[ISAS news] BepiColombo流、温故知新 -打上げ1周年を迎えてのサイエンス会議開催- (村上)
2019年11月29日
BepiColombo打上げ成功から1年が経とうとする2019年10月14-18日に、オランダ・欧州宇宙機関(ESA/ESTEC)にて第19回BepiColomboサイエンスチーム会議(SWT)を開催しました。この移動日にあたる時期に台風21号が日本列島を直撃し、大きな被害をもたらしました。この台風だけでなく複数の台風で被害を受けた方々へ、この場を借りて心よりお見舞い申し上げます。筆者は移動便を早めに変更して会議初日までにたどり着けましたが、多くの日本人参加者は遅れての到着や参加キャンセルを余儀なくされました。
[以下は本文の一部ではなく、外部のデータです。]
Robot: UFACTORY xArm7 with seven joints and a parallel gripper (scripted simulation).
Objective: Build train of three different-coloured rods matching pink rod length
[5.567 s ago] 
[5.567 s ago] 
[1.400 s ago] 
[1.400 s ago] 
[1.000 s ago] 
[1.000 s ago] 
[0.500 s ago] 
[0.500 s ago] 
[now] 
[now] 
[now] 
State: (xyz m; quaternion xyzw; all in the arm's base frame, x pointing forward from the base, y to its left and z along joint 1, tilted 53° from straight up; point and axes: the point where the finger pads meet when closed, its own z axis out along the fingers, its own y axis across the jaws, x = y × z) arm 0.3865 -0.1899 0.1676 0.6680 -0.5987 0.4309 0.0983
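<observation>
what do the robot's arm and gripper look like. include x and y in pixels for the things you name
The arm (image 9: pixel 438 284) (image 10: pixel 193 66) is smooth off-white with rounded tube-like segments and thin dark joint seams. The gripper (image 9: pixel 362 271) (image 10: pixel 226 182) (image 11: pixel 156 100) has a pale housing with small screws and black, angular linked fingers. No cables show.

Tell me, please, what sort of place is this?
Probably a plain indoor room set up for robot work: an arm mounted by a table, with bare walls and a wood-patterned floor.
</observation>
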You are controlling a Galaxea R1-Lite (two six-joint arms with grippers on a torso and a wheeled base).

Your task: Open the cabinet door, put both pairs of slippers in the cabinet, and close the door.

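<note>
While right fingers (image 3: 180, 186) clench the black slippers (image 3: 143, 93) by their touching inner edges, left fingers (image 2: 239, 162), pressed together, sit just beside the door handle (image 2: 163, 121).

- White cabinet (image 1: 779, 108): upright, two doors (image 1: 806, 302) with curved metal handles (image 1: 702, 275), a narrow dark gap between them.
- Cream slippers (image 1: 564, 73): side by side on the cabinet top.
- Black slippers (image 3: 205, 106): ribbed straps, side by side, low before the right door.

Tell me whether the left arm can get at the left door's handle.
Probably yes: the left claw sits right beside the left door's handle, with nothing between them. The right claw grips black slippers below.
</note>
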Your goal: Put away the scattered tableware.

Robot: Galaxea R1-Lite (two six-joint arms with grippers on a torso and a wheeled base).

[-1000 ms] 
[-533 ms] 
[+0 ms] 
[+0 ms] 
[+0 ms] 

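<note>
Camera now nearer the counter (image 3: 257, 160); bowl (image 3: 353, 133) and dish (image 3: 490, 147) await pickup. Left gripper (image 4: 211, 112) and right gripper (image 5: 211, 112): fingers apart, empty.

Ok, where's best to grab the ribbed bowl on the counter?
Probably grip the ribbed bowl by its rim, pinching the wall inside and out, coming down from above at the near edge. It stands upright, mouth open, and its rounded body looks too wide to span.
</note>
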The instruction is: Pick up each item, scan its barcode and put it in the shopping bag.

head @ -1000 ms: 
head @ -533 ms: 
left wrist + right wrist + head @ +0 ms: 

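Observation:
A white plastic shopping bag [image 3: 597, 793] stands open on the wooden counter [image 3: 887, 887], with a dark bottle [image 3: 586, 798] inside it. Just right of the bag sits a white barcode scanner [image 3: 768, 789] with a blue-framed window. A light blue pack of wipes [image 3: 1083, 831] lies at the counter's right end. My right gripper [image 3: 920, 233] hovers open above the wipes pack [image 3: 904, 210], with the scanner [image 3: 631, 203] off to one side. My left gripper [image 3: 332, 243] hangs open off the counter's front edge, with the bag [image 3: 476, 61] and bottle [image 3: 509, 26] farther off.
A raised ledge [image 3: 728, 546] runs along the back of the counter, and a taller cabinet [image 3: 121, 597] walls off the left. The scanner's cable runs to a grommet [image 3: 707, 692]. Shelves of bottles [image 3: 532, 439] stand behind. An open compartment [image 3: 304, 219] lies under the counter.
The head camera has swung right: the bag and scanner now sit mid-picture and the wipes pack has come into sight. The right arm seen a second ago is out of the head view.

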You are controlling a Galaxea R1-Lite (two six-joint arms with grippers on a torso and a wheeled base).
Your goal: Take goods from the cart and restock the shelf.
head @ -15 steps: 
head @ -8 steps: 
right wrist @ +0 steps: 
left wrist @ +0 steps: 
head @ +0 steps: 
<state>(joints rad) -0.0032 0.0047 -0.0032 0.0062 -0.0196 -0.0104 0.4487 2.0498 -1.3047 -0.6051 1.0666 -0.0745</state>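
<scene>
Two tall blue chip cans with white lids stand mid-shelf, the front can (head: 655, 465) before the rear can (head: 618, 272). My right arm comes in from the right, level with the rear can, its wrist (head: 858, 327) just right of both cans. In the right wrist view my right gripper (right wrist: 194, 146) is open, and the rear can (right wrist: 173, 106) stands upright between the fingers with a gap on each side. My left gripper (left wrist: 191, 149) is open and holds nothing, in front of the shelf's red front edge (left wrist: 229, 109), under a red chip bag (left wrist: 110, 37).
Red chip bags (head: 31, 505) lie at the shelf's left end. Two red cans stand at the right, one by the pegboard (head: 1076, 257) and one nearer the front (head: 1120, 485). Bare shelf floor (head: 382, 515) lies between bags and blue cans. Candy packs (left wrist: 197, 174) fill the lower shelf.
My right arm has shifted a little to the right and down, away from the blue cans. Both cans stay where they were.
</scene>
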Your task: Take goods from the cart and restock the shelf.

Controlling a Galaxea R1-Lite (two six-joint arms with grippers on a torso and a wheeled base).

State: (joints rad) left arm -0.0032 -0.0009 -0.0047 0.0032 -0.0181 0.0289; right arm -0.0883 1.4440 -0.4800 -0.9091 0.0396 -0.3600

今回は打上げ1周年のお祝いも兼ねたため、参加者は総勢150名以上と過去最大規模となりました。若手研究者を中心とした活発な議論からスタートし、水星の各研究分野に分かれての小会合、プロジェクト進捗報告、最新の水星研究講演、「みお」・MPOそれぞれのメンバーとの議論という構成でした。運用が順調に進んでおり、一部の観測装置はすでにクルーズ中の観測を開始したことが報告されました。またESAの太陽観測衛星Solar Orbiterとの共同セッションを初めて開催し、クルーズ中の内部太陽圏探査に関して協力関係を築けたことは新たな収穫でした。
これらのセッションに加え、今回は特別に「ヒストリーセッション」を開催しました。日本からは向井利典名誉教授にご参加いただき、1997年の水星探査WG発足から日欧共同計画に至るまでの紆余曲折を語っていただきました。欧州側からはYves Langevin氏による1983年の水星探査計画提案当初からの経緯について講演があり、特に"Good ideas never die(even if may take a while...)"「よいアイデアは決して死せず(時間はかかるかもしれないけどね...)」という言葉が胸に刺さっています。そのあとはESTECのレストランで1周年お祝いパーティー。特に英仏の研究者らとはラグビーW杯の話題で盛り上がりつつ、長い歴史を乗り越えてついに宇宙へ旅立ったBepiColomboをお祝いしました。 5日間に及ぶ長丁場の会議を終えた後はESA側プロジェクトサイエンティストであるJohannes Benkhoff氏の自宅へお呼ばれして打上げディナー。会議の反省から筆者がISASで披露するダンスの話まで率直な会話を交わし、まさに国際協力の神髄を感じつつ帰国の途に就きました。
この記事は、ISASニュース 2019年11月号 (No. 464)に掲載されています。